The Duke and Duchess of Sussex’s surprise announcement that they plan to step back from royal duties and “transition into a new working model” has raised many questions – not least, how they plan to support themselves.
In their statement, Prince Harry and Meghan said they would “work to become financially independent,” and published a detailed document outlining the structure and funding of their household.
According to the statement, the couple receive 5 percent of their income from the Sovereign Grant – a lump sum of UK taxpayers’ money given to the Queen every year – and 95 percent from the Duchy of Cornwall, the private estate controlled by Prince Charles, Harry’s father.
The couple said they intended to give up the money received from the Sovereign Grant. That move, they argued, will enable them to continue “charitable endeavours as well as establishing new ones,” while also allowing them to earn a professional income – which they are at present forbidden from doing.
The website declares: “Their Royal Highnesses feel this new approach will enable them to continue to carry out their duties for Her Majesty The Queen, while having the future financial autonomy to work externally.”
What is the Sovereign Grant?
The Sovereign Grant is an annual sum of money given to the Queen by the UK government to meet the central staff costs and running expenses of Her Majesty’s official household. It also covers maintenance of the royal palaces and the cost of travel to carry out royal engagements.
In exchange for this public support, the Queen surrenders the revenue from the Crown Estate, a collection of UK properties and farms that generate hundreds of millions of pounds a year, to the government.
The Sovereign Grant is calculated on a formula based on the size of that revenue. In the 2018-19 financial year, it was £49.3 million ($64.3 million). The royal accounts do not say exactly how much is transferred to the Duke and Duchess of Sussex, although they do state that the couple received about £100,000 in travel costs.
The Sussexes say the grant covers just 5% of their costs and is specifically used for their official office expense. They did not say how much they receive from the Sovereign Grant – but royal accounts show that they received just under $104,000 in the 2018/19 financial year for travel expenses. Other costs are not broken down in the accounts, so it is not possible to say how much they receive in taxpayers’ funding.
In the statement, the couple said that they “prefer to release this financial tie.”
The duke and duchess said the new approach will allow them to “continue to carry out their duties” for the Queen, while having “the future financial autonomy to work externally.”
Under the current structure and financing arrangements the couple are not allowed to earn any income in any form.
The couple attracted criticism about the £2.4 million (about $3 million) of public money spent on renovations to Frogmore Cottage, a large house on the Queen’s Windsor estate, where they live with the monarch’s permission. While the refurbishment was funded by the Sovereign Grant, the fixtures, fittings and furnishings were privately funded by duke and duchess.
“Public funding has never been used, nor would it ever be used for private expenditure by The Duke and Duchess of Sussex, who also do not receive any tax privileges,” the couple said. That statement, however, omits to point out that the Duchy of Cornwall – the source of most of their income – itself receives significant tax exemptions because of the way it is set up.

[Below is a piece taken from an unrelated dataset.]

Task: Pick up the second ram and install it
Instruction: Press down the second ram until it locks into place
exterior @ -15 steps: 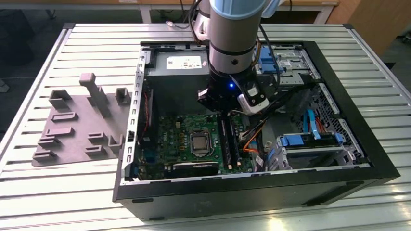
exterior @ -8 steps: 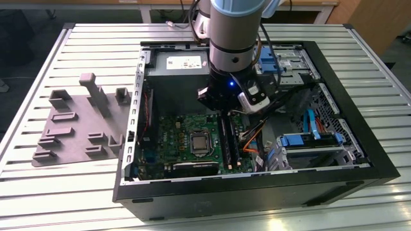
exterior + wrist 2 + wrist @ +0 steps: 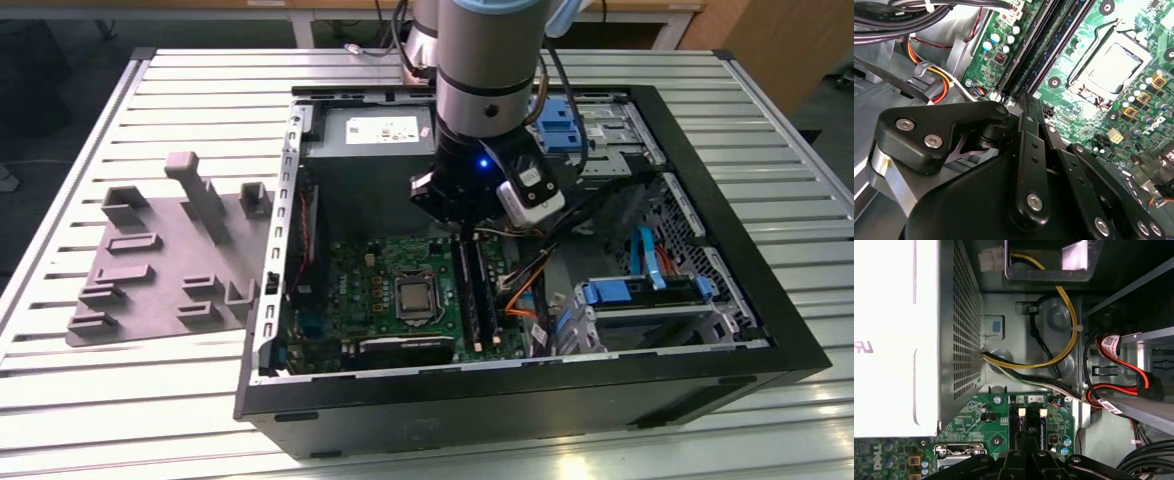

The duchy was established by King Edward III in 1337 in a charter that ruled that each future Duke of Cornwall would be the monarch’s eldest surviving son and heir to the UK throne, currently Prince Charles.
Today it funds the public, charitable and private activities of Prince Charles and his family – including the Sussexes. It is exempt from UK business tax because it is not established as a corporation in UK law, and is also exempt from capital gains tax, according to the duchy’s website.
How might they fund their lifestyle?
The couple are unlikely to struggle when it comes to their private income – whether it might be through sponsorship, speaking tours or the like.
Media reports have suggested that Meghan was independently worth around $5 million prior to marrying Harry.
She rose to fame as Rachel Zane in the US legal drama Suits, but her popularity also grew through her hugely popular Instagram account and her successful lifestyle blog – The Tig – both of which have since been closed.
In her first interview alongside Prince Harry in November 2017, Meghan said she intended to quit acting after their marriage, calling the change a “new chapter.”
But royal biographer Penny Junor told CNN that the pair will need a “considerable income to support their current lifestyle.”
She added that if they plan to support the Queen and other charitable patronages, “they won’t have much time for other work.”
Junor said: “I suppose Meghan could go back to acting and Harry could fly helicopters, but to be honest I don’t think they have thought this thing through.”
Inside the Royal family
Besides his income from the Duchy of Cornwall, Harry inherited several million from the Queen Mother, and a few million more was left to him in trust by his late mother, Princess Diana.
His personal wealth is estimated to be around $40 million.
The cost of personal travel, which has landed the pair in hot water in recent months, is privately funded and will continue to be so, the couple said.
Any official visits that they may do in future will continue to be funded by the Sovereign Grant, plus contributions from the host country, the statement added.
The cost of security will continue to be the responsibility of the British government as the couple are “classified as internationally protected people which mandates this level of security.”
No breakdown of the costs has been revealed, with the UK government citing security reasons.